Christmas is often called the season for giving. In reality, that season goes all the way through winter.
Many people don’t have what they need to keep warm when temperature drops — a good coat, a pair of gloves, etc. The solution is a generous community — and next week, that’s what Pulaski County is looking for as it remembers the spirit of Dr. Martin Luther King, Jr.
ABA Gives is part of a winter clothing drive that is ongoing next week. The recently-formed Lake Cumberland Diversity Council has organized several events in honor of Martin Luther King, Jr. Day — which is this coming Monday, January 18 — and the clothing drive is one of them.
There are two locations set up for dropping things off — one is at the Over My Head homeless shelter, located at 150 Turner Street in Somerset, just off of the Cumberland Parkway (from 9 a.m. to 4 p.m., Monday-Friday) The other is at ABA Gives, located at 95 Ky. 2227 (not the downtown College Street ABA location), across from the former KIA dealership space.
“(JaKaye Garth of the Diversity Council) contacted me and said, ‘We’re starting a new group and we’re looking to be involved in other community outlets,’” said Tina George, who owns and operates the ABA Gives non-profit effort with her husband Chris. “They wanted us to collect things. I said, do you want to just collect things or do an actual giveaway and put your all’s name on it? So I believe that may be in the works at well. Right now, where we stand is that during (the coming) week, we’re going to collect (clothes) at ABA Gives.”
Normally, the store doesn’t have regular hours but opens by appointment. However, for the purposes of the MLK Day drive, they’ll be open noon to 3 p.m. on Monday, January 18 and Wednesday, January 20, and 4 p.m. to 6 p.m. Tuesday, January 19, and Thursday, January 21.
“I appreciate them contacting us and wanting to involve us,” said George of the Diversity Council.
Being accepted are items like hats, coats, jackets, scarves, gloves, long-sleeved shirts, sweaters, and long pants.
“We’re looking for clothing — we can do blankets right now too,” said George. “That’s all we’re taking because we’re trying to clear out our other stuff.”
That includes baby gear, home decor, toys, books, and more.
ABA Gives takes a large number of items of all kinds throughout the year that they distribute to those in need.
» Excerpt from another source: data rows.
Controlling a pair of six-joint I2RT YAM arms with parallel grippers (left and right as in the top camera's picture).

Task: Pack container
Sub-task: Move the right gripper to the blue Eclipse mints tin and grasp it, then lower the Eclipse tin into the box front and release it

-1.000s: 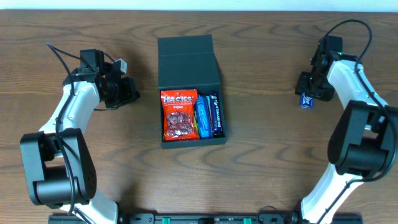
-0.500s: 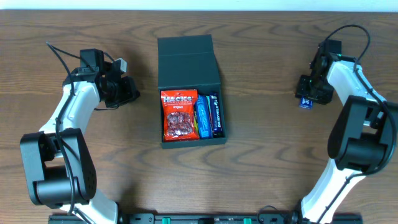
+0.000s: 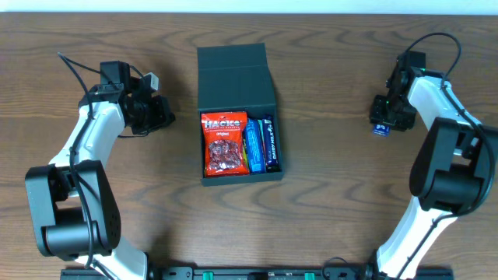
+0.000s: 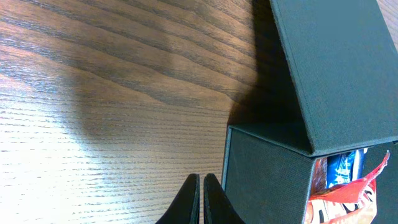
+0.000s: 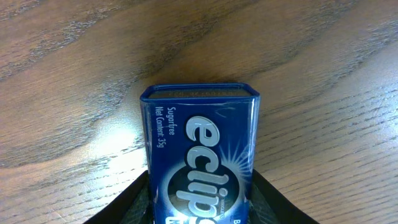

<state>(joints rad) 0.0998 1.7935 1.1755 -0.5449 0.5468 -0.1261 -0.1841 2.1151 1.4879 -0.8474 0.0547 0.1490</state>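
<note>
The container [image 3: 233, 78] sits in the middle of the bench [image 3: 334, 218] with its lid folded back flat toward the far edge. Inside, a red bag [image 3: 223, 145] fills the left part and blue bars [image 3: 261, 144] lie side by side along the right wall. The left fingers [image 4: 188, 200] are pressed together with nothing between them, low over the bench just beside the container's left wall. Well off to the right, near the far side of the bench, the right fingers [image 5: 134, 208] pinch a blue tin [image 5: 202, 155] by its two long sides, printed face up. Whether the tin touches the wood or hangs just above it cannot be told.
</note>
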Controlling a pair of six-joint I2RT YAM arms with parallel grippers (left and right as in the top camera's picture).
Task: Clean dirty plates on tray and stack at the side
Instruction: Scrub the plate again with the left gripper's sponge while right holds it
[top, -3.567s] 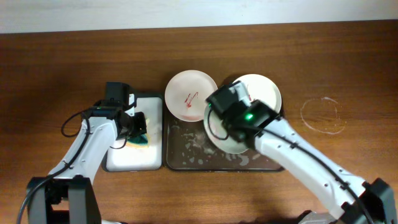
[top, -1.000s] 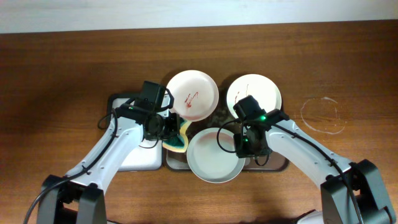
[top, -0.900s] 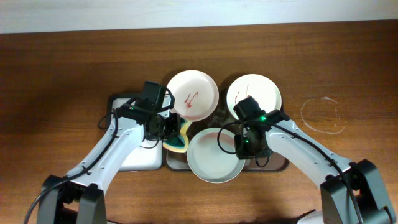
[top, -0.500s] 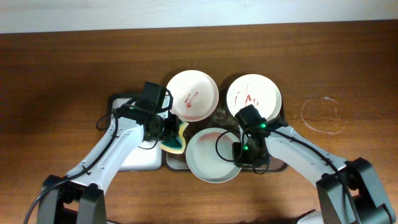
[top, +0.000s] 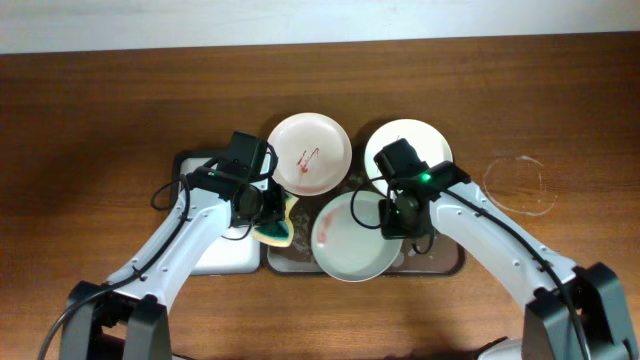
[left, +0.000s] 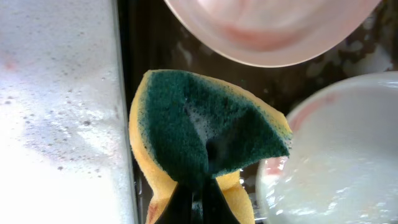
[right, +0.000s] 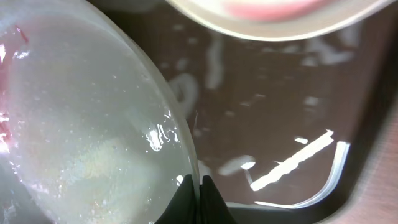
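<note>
Pinching the rim of the wet pale plate (top: 348, 242), the right gripper (right: 199, 198) holds it over the sudsy dark tray (right: 273, 106). The left gripper (left: 196, 200) clenches a green-and-yellow sponge (left: 199, 134) just beside it. Beyond, a red-smeared plate (top: 308, 152) and a white plate (top: 418, 138) sit at the tray's far edge.

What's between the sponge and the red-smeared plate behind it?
Only a bare, wet strip of the dark tray separates sponge and smeared plate; the left wrist view shows it.
</note>
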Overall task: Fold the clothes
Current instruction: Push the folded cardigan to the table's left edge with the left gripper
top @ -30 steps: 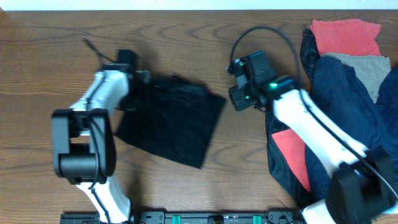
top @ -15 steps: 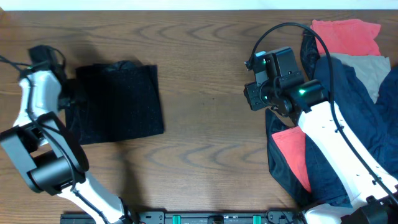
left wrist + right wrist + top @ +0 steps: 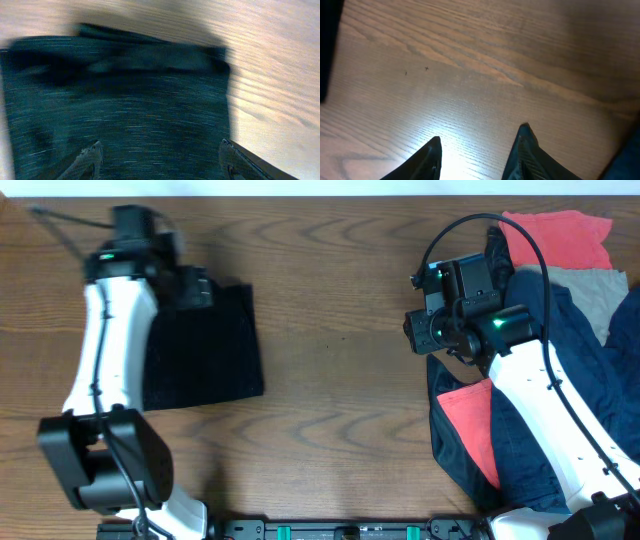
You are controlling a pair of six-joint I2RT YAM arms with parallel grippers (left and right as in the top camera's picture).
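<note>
Our left gripper (image 3: 160, 146) hangs wide and empty, black skirt (image 3: 125, 100) right under it. If we dip, a finger could snag the fold. Our right gripper (image 3: 480, 134) gapes empty too.

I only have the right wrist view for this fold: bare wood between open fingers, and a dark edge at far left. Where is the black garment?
Observer: The black garment lies flat, roughly rectangular, on the left half of the table, well away from your right gripper.
Operator: Is the left gripper holding it?
Observer: No. The left gripper is over the garment's far-left corner, jaws apart, with nothing between them.
Operator: What's beside my arm?
Observer: A pile: a navy garment, a red cloth and a grey cloth.
</note>
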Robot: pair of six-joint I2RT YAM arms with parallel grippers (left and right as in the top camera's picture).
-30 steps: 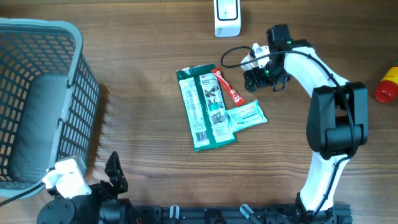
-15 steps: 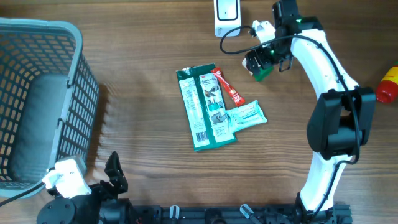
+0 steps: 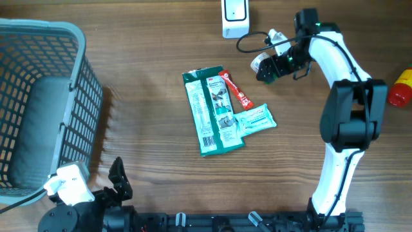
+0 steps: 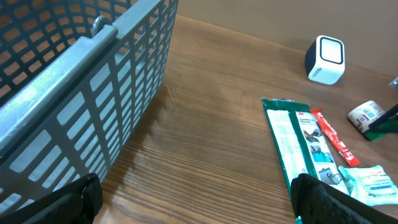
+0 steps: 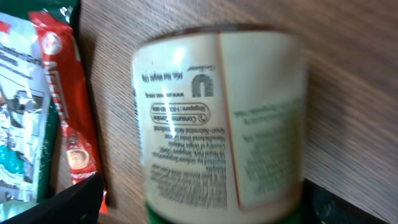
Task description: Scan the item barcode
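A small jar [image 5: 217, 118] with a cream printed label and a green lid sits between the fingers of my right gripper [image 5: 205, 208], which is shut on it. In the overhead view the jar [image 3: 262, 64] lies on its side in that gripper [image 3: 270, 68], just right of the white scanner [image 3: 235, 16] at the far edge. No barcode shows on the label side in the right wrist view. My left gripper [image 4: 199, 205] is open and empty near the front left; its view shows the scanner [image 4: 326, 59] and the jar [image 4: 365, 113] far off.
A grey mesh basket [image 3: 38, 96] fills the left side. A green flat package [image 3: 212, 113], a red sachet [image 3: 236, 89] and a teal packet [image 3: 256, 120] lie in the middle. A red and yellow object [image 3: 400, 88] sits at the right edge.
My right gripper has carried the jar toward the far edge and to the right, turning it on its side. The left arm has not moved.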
Right now, the space at Ky. 2227 is full — today (Thursday) they’re actually doing a “free yard sale,” as George put it, just to empty out the excess donations in the store, around 2 p.m.
Normally, ABA Gives works by referral. If someone is in need of something and maybe can’t afford it on their own, someone can make a referral on their behalf to ABA Gives, and as long as the charitable organization has it to provide, they will.
“(The referral can come from) a case worker, police officer, teacher, resource officer, pastor — I’ll even accept them from another person (not in the previous types of positions) if I know that person,” said George. She said that while furniture and those kinds of items require referrals, one doesn’t have to be recommended to get clothes, though George will get the sizes and go in and pick the items out herself.
ABA itself, owned by the George family, stands for “Applied Behavioral Advancements,” an office that works with individuals in need of mental and behavioral services. The idea for ABA Gives came about after Chris George watched a documentary on organizations that collect donations and distribute them to those in need. He saw an opportunity to improve on some current models and started collecting things in the ABA basement.
“(The amount of stuff) got really big, really quick,” said Tina George. “At that point, we wanted to find a way for people to get what they needed so we (made) connections and relationships with a lot of case workers.”
The effort has grown exponentially, said George, moving out of the ABA basement, and into a space on East Mt. Vernon Street, and finally into the current 10,000 square foot space two years ago, where they were able to have everything in one place.
To arrange to make donations or get clothes, contact ABA Gives over their Facebook page or at 606-219-4556.
George said that ABA Gives has “absolutely” been a blessing for the George family.
“So many people have been blessed by it, and that in turn blesses us and makes it all worth it,” she said.